Marx ve Engelsin Kapsayarak Aşmak Zorunda Kaldıkları
Bir Eşik: Weitling
Marx ve Engels ile Haklılar Birliğinin buluşmasını, birbirinden tamamen kopuk bir teoriyle pratiğin mekanik ve tesadüfi bir buluşması gibi algılamak doğru değildir. Zira bu buluşmaya öngelen süreçte, bir yandan ilk proleterlerin saflarından çıkan teorisyenler yetişmekte ve görüşlerini ortaya koymaktaydı; öte yandan Marx ve arkadaşları işçilerden büsbütün kopuk ve sadece teorik bir çalışma içinde değildiler.
Bu noktaya doğru gelirken, 1840taki grevin başını çekenlerin çoğu gibi, kendisi de bir terzi kalfası olan Wilhelm Weitling, Haklılar Birliği örgütü içinde sivrilmeye başladı. Schapper ve Bauer bu girişimin örgütçüleriyse, Weitling de ideologu ve propagandacısı oldu. Marxın, nasıl ki İngiliz proletaryası Avrupa proletaryasının ekonomi politikçisi, Fransız proletaryası da onun politikacısı olmuşsa, Alman proletaryasının da onun teorisyeni olduğu söylenmelidir derken kastettiği isimlerin başında Proudhonun yanısıra Weitling gelmekteydi.
Haklılar Birliği, keskin bir devrimci ruh taşımakla birlikte, bir sınıf vurgusu içermeyen Blanquinin çizgisinden adım adım uzaklaşarak, Weitlingin ifade ettiği proleter vurgulu devrimci görüşlerin yörüngesine girdi. Bu görüşlerin damgasını taşıyan etkili ajitasyon faaliyetleriyle hareketlenen ilk komünist işçi militanlarının eylemleri de, gelişmekte olan siyasal düşüncelerinin asıl öznesini nerede aramaları gerektiği konusunda, Marx ve Engelsin netleşmelerini sağladı. O tarihlerde bu vargısını Marx şöyle dile getirdi:
İngiliz proletaryası da dev adımlarla ilerliyor; ama Fransızların kültürel mirasından yoksun. Bu arada İsviçre, Londra ve Paristeki Alman zanaatkarlarının teorik meziyetleri üzerinde durmayı da ihmal etmemem gerek.

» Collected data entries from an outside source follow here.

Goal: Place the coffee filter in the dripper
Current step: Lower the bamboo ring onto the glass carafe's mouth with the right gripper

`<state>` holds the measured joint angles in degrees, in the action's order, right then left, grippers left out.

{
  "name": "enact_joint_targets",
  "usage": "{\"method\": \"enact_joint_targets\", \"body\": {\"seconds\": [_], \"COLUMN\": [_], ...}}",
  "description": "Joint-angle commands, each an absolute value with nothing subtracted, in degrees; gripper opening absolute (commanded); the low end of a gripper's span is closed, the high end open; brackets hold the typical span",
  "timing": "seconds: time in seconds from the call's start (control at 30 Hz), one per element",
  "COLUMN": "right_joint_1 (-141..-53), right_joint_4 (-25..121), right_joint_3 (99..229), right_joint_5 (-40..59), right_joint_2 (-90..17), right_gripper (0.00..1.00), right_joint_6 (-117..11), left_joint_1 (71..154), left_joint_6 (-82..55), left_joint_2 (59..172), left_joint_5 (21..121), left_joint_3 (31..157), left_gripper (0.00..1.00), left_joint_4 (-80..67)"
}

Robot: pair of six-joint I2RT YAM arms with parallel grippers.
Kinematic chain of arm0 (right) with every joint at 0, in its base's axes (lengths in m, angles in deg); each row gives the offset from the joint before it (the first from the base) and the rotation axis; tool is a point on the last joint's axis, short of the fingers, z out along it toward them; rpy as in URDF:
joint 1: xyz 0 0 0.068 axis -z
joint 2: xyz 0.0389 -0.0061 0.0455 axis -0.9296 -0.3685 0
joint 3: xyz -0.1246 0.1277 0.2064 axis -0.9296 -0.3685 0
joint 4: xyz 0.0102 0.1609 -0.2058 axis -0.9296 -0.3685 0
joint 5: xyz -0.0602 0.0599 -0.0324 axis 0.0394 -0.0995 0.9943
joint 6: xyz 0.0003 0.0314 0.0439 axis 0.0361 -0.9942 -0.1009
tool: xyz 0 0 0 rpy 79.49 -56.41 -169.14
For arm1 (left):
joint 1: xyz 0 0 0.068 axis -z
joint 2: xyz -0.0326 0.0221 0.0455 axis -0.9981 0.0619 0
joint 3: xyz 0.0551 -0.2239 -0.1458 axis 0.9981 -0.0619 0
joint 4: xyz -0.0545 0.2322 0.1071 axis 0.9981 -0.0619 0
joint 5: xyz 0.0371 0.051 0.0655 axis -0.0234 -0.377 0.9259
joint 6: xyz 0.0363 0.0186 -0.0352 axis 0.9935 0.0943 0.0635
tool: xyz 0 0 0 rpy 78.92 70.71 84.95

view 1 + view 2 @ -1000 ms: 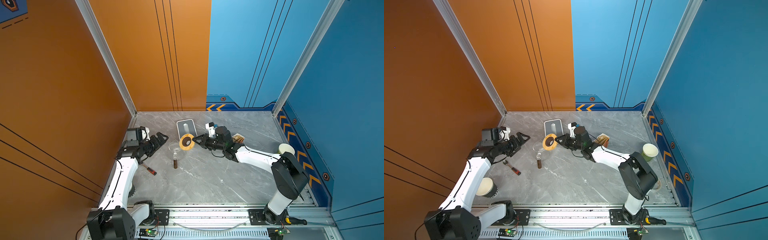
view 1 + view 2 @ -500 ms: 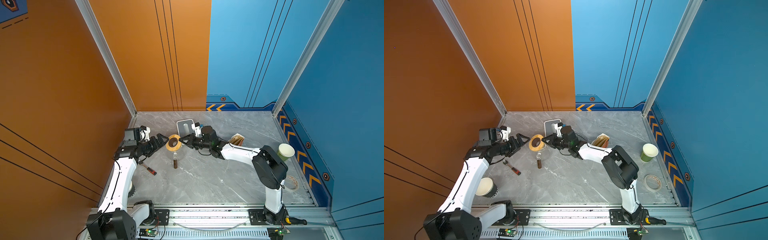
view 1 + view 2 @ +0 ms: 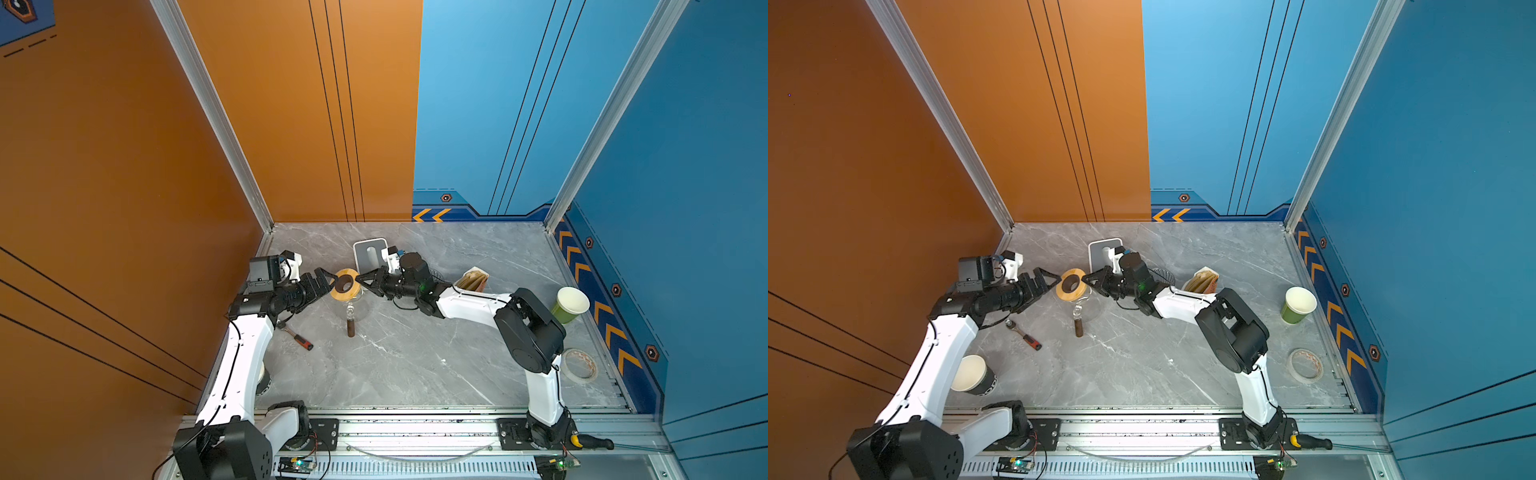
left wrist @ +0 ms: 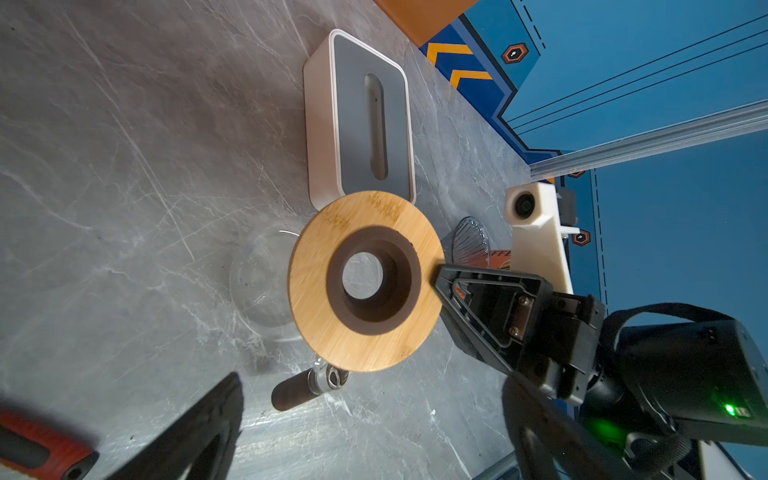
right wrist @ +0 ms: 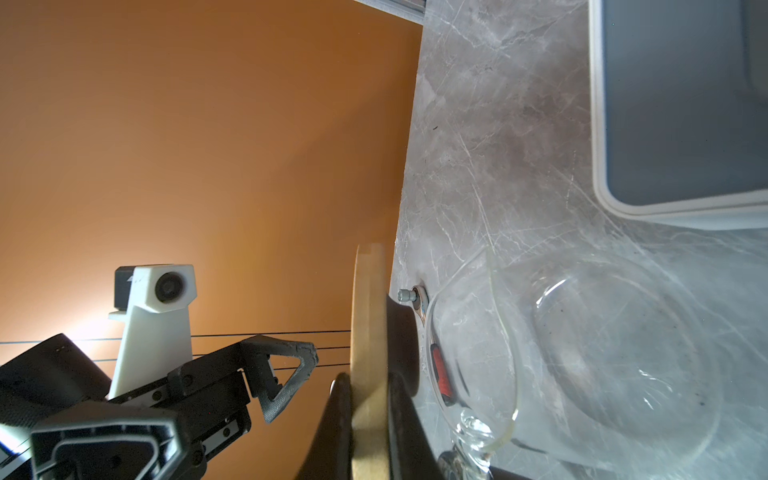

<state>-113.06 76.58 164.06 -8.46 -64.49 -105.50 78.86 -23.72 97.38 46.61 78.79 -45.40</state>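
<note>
**Right gripper** (image 3: 360, 279): clamped on the rim of the wooden ring (image 3: 345, 296). The ring is held tilted above the glass server (image 3: 1089, 308).

**Left gripper** (image 3: 326, 282): spread wide with nothing held. It is set just left of the ring and apart from it.

**Dripper** (image 4: 469, 243): stood on the table right of the ring, beside the right arm's wrist. No paper is seen in it.

**Coffee filter** (image 3: 471, 280): tan paper stood in a pack further right, near the dripper, and untouched. Whether one sheet or several is there cannot be told.

**Hazards, as judged:**
- The ring is gripped at its edge only. If it slipped, the server below could be struck, chipped or tipped.
- The ring could be knocked loose by the left fingers if a handover were misjudged.
- The dripper and the pack could be swept over by the right forearm on its way back.
- The thin paper could be crushed, or several sheets could be drawn out together.

**Surface:** grey veined tabletop (image 3: 415, 365), smooth, so things are likely to slide when pushed.
- Far side: white box with a slotted grey top (image 3: 370, 253).
- Near left: red-handled tool (image 3: 301, 338).
- Right: green cup (image 3: 569, 305) and tape roll (image 3: 579, 365).
- Under the left arm: paper cup (image 3: 971, 376).

**Room:** closed in by orange panels at the left and far left, and by blue panels at the far right and right. A metal rail runs along the near edge.
</note>
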Motion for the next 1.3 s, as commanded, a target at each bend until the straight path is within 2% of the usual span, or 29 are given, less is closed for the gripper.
{"method": "enact_joint_targets", "body": {"seconds": [0.0, 1.27], "right_joint_1": [-113.2, -112.2], "right_joint_4": [79.9, 79.0], "right_joint_3": [165.8, 164.6], "right_joint_5": [-8.3, -7.5], "right_joint_2": [-65.5, -67.0], "right_gripper": [0.13, 0.14], "right_joint_6": [-106.6, -106.4], "left_joint_1": [78.9, 81.2], "left_joint_6": [-21.4, -19.0], "left_joint_2": [96.9, 96.1], "left_joint_5": [45.3, 44.5], "left_joint_3": [78.4, 76.9], "left_gripper": [0.98, 0.98], "left_joint_4": [-46.8, -45.2]}}
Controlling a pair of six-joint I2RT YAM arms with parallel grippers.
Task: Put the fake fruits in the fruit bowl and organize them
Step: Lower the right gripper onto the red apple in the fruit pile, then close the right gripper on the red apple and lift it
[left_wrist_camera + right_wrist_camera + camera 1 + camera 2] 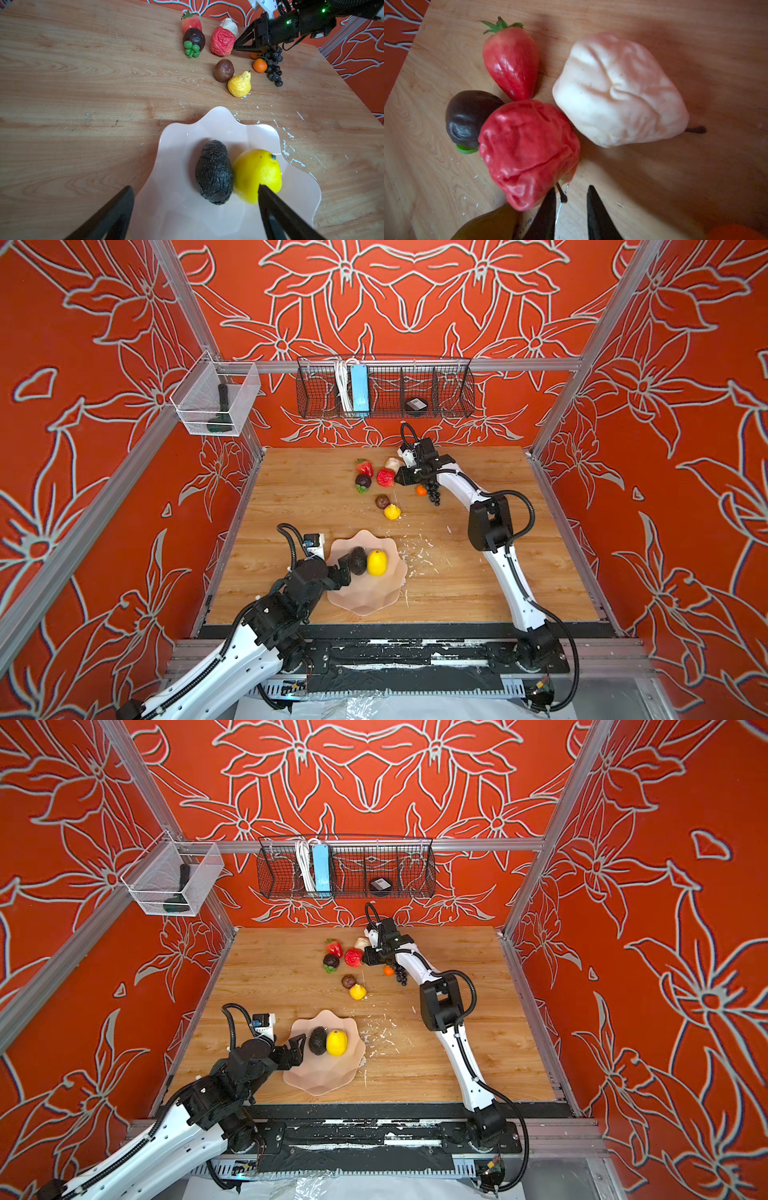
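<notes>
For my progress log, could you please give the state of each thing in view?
fruit bowl: upright, holding two fruits
avocado: in the bowl, against the lemon
lemon: in the bowl
left gripper: wide open, empty
right gripper: narrowly open, empty
red apple: dented, on the table

- I see the bench [83,83] as matt wood grain.
- The fruit bowl [176,207] looks like smooth, softly glossy plastic.
- The avocado [215,172] reads rough, crackled and matt; the lemon [255,172] is smooth and shiny.
- The apple [527,149] is crumpled and glossy.
</notes>
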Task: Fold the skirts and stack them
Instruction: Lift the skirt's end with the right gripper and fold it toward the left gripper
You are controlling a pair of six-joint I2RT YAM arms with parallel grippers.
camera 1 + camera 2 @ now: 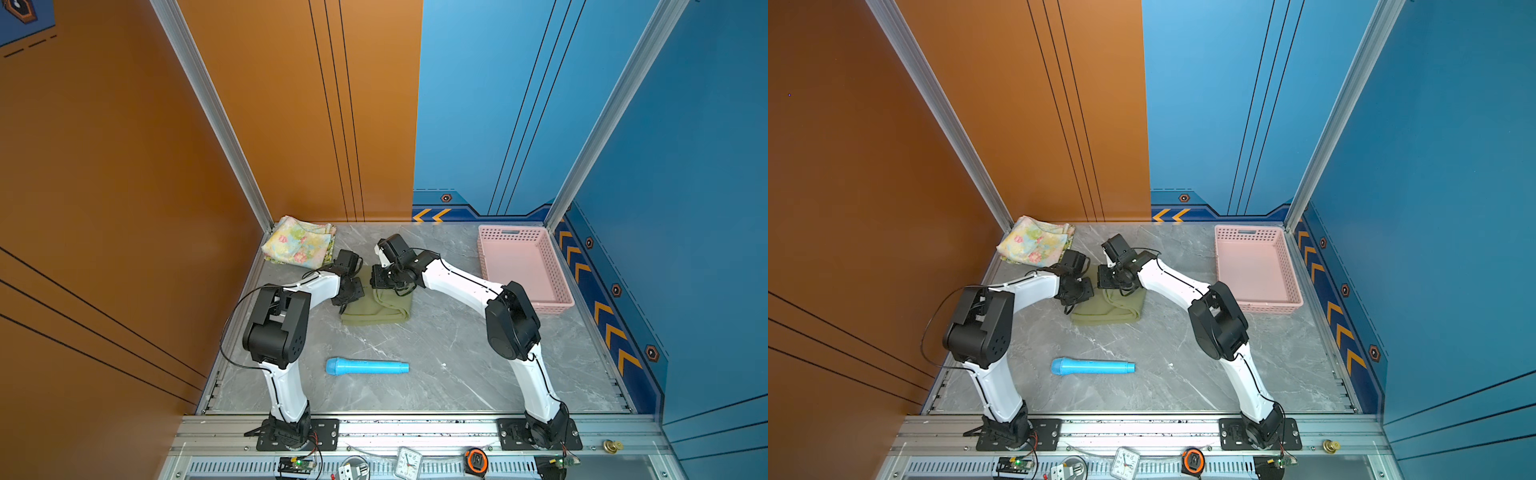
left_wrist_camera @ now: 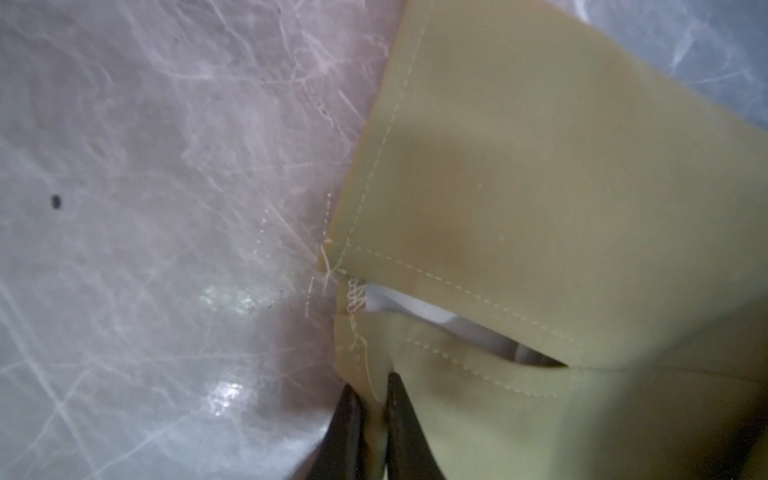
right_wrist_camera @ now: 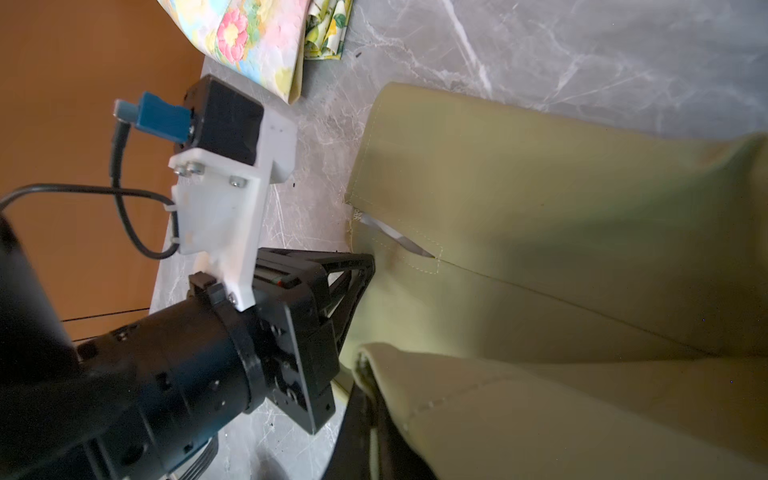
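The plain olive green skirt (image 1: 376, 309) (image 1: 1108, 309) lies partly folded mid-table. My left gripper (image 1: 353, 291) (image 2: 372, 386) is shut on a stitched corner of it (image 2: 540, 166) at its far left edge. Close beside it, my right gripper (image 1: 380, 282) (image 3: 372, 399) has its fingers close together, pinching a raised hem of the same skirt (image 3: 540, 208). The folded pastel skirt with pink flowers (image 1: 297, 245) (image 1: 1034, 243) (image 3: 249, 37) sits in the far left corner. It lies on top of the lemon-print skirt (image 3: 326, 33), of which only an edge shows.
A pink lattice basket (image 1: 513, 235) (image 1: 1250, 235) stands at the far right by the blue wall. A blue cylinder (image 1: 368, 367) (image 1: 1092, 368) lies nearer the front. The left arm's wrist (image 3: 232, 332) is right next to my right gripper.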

Ne olursa olsun, tarih uygar toplumun bu barbarları arasında insan soyunun kurtuluşunun pratik unsurunu hazırlıyor.... (Feuerbacha 11 Ağustos 1844 tarihli mektup)
İlk kez 1838de, İnsanlık Nedir, Nasıl Olması Gerekir? broşürü ile ortaya koyup 1842de yayınlanan Uyum ve Özgürlüğün Güvenceleri kitabı ile olgunlaşan Weitlingin görüşleri hakkında Marx şunları söyledi:
Filozofları ve kalem efendileri dahil, Alman burjuvazisi, siyasal özgürleşme ile ilgili olarak Weitlingin Uyum ve Özgürlüğün Güvenceleri gibi bir başyapıt sunabilirler mi? Alman siyasi literatürünün can sıkıcı, süklüm püklüm sıradanlığı ile Alman işçilerinin bu parlak ve benzersiz ilk yapıtı karşılaştırılacak olursa; proletaryanın bu devasa patikleri, burjuvazinin yıpranmış siyasal pabuçlarının cüceliğiyle karşılaştırılacak olursa, gelecekte bu proleter Kül kedisinin bir pehlivanın gövdesine bürüneceği kehanetinde bulunmak yerinde olacaktır (Aktaran Riazanov, age, s. 67)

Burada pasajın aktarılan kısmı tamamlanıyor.